Palmer (pictured) is best known for her six years as Bianca in EastEnders, a role for which she won Best Actress in the British Soap Awards. She left the programme in 1999 to spend more time with her family. In December 2003, Palmer took to the stage at Riverside Studios' alternative panto The Night Before Christmas, which she followed up this past spring with a run in the West End comedy in Mum's the Word.

Squint, directed by Sue Dunderdale, explores a world in which desperate people are addicted to the belief that the answer to what they want lies outside themselves. What they really want is a miracle.

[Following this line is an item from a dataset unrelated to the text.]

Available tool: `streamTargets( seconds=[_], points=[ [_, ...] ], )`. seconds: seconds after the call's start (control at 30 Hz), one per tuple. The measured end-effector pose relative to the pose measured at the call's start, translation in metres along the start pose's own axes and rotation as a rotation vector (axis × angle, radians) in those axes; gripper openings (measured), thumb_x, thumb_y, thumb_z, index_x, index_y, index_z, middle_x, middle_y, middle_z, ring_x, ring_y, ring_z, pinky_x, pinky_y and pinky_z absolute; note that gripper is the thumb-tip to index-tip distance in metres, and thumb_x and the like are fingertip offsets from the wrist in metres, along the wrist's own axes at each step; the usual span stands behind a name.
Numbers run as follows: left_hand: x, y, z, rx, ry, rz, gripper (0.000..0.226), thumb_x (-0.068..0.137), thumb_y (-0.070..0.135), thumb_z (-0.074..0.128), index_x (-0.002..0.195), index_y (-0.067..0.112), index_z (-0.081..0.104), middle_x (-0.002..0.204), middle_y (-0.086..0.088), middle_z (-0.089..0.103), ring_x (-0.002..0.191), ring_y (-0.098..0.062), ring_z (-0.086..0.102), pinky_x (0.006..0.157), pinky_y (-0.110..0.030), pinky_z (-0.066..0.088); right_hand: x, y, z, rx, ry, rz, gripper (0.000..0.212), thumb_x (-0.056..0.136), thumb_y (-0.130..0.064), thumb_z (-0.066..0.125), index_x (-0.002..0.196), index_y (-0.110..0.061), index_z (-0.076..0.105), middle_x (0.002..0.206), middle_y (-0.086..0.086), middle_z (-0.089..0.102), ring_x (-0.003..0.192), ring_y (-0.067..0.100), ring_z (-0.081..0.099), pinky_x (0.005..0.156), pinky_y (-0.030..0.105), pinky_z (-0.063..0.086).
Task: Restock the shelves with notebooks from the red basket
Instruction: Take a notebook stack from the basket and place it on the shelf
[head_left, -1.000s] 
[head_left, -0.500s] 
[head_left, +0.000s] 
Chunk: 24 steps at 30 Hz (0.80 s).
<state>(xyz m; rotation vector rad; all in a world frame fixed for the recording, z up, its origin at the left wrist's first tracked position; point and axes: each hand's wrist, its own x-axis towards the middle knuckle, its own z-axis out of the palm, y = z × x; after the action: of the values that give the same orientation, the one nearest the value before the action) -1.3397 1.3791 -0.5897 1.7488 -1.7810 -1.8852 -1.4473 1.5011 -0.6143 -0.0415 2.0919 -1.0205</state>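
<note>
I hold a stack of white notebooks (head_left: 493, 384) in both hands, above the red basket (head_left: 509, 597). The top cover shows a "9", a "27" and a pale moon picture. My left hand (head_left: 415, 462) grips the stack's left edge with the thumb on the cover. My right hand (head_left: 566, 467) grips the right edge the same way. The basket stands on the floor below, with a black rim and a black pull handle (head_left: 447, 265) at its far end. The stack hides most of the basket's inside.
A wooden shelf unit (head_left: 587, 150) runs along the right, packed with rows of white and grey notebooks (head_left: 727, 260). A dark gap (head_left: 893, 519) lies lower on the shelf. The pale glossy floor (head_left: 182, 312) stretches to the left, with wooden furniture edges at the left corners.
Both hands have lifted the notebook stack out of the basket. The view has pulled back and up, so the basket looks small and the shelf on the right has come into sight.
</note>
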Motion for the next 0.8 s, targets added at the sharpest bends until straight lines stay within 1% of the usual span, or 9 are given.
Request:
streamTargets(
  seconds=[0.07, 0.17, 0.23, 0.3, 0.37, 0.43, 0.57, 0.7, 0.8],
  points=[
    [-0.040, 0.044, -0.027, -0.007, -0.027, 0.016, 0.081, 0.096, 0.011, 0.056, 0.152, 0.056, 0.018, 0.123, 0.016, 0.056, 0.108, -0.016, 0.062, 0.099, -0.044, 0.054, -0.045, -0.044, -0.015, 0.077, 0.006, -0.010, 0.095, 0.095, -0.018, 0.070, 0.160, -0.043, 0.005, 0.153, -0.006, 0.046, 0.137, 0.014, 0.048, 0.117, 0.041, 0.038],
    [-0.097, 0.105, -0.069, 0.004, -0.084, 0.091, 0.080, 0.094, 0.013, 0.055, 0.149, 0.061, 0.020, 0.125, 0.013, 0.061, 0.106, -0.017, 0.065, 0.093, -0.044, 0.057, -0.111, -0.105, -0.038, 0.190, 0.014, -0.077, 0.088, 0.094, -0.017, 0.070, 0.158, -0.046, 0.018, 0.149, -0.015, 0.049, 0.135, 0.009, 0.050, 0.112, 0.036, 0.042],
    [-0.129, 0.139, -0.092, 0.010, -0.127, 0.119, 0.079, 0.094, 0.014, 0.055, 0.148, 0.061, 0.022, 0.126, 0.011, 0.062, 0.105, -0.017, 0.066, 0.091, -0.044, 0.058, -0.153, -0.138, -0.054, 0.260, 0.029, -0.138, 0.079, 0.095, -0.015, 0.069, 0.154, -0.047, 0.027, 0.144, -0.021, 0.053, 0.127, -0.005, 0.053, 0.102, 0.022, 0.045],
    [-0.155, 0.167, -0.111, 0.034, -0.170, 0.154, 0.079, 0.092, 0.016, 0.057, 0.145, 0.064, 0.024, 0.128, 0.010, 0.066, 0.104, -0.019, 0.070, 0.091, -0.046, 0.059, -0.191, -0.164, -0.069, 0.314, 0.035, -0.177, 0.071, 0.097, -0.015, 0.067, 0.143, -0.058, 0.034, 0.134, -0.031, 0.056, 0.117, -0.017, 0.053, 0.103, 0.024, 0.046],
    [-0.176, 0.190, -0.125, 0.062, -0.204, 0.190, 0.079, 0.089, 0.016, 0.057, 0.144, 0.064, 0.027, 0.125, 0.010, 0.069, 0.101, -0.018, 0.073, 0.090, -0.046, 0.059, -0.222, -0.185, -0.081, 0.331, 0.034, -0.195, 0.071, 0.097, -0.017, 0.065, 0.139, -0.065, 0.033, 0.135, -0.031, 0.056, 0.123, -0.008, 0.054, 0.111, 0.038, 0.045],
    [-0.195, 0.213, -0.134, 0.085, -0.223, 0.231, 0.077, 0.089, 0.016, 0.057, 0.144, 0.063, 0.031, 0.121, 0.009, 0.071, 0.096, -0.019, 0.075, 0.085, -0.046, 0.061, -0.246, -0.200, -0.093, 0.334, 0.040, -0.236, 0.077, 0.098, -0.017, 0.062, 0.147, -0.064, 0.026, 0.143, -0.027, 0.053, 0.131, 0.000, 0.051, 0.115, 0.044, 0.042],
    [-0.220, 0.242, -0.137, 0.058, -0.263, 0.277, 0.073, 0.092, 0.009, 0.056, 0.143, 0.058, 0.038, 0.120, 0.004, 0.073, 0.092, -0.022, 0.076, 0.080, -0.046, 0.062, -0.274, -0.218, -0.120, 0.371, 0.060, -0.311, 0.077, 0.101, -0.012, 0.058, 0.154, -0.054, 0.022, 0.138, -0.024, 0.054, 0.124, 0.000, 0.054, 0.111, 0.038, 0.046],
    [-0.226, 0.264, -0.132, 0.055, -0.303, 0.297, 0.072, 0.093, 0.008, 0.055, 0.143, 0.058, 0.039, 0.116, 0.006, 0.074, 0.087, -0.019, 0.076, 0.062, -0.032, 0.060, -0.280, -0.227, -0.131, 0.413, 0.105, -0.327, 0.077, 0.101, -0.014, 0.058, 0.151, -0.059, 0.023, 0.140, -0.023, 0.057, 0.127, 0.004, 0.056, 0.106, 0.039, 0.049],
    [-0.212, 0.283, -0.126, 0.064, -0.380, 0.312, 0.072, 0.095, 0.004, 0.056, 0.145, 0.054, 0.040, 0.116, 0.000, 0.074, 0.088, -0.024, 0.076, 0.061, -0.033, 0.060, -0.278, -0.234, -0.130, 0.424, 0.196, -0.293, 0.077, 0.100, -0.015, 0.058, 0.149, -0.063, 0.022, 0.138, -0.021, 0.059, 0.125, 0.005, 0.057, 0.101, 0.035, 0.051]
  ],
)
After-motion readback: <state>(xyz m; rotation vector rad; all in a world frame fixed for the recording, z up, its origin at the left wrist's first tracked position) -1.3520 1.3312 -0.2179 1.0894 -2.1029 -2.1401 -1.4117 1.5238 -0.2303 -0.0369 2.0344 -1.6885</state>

Chelsea Theatre's autumn season continues with a week of rehearsed readings (17 to 22 November 2003) of 11 new plays in conjunction with Sphinx Theatre Company, collectively called Fear and Loathing in King's Road, and Chris Speyer's children's show, Feast, with Monster Productions (27 November to 23 December 2003).


Meanwhile, another west London theatre, the Gate in Notting Hill, has launched its autumn season of plays, three modern versions of the ancient myths of Antigone, Electra and Iphigenia.

The first in the "Under the Curse" season, Tom Paulin's The Riot Act after Sophocles' Antigone, opened last night (17 September, following previews from 15 September). Directed by Alan Cox, the play transplants the battle of an uncompromising heroine with a would-be peacemaker to Northern Ireland in 1984. The Riot Act continues until 11 October 2003.

It's followed by Jean Giraudoux's 1936 version of Electra, after Sophocles and Euripides, translated by Winifred Smith, which sets the tragedy in pre-war France. Directed by Gate artistic director Erica Whyman, it runs from 22 October to 15 November 2003 (previews 20 October). The season concludes with Under the Curse, Goethe's version of Euripides' Iphigenia in Tauris, re-set in Germany in 1787. Translated by Dan Farrelly and directed by Joe Hill-Gibbins, it runs 26 November to 13 December 2003 (previews 24 November).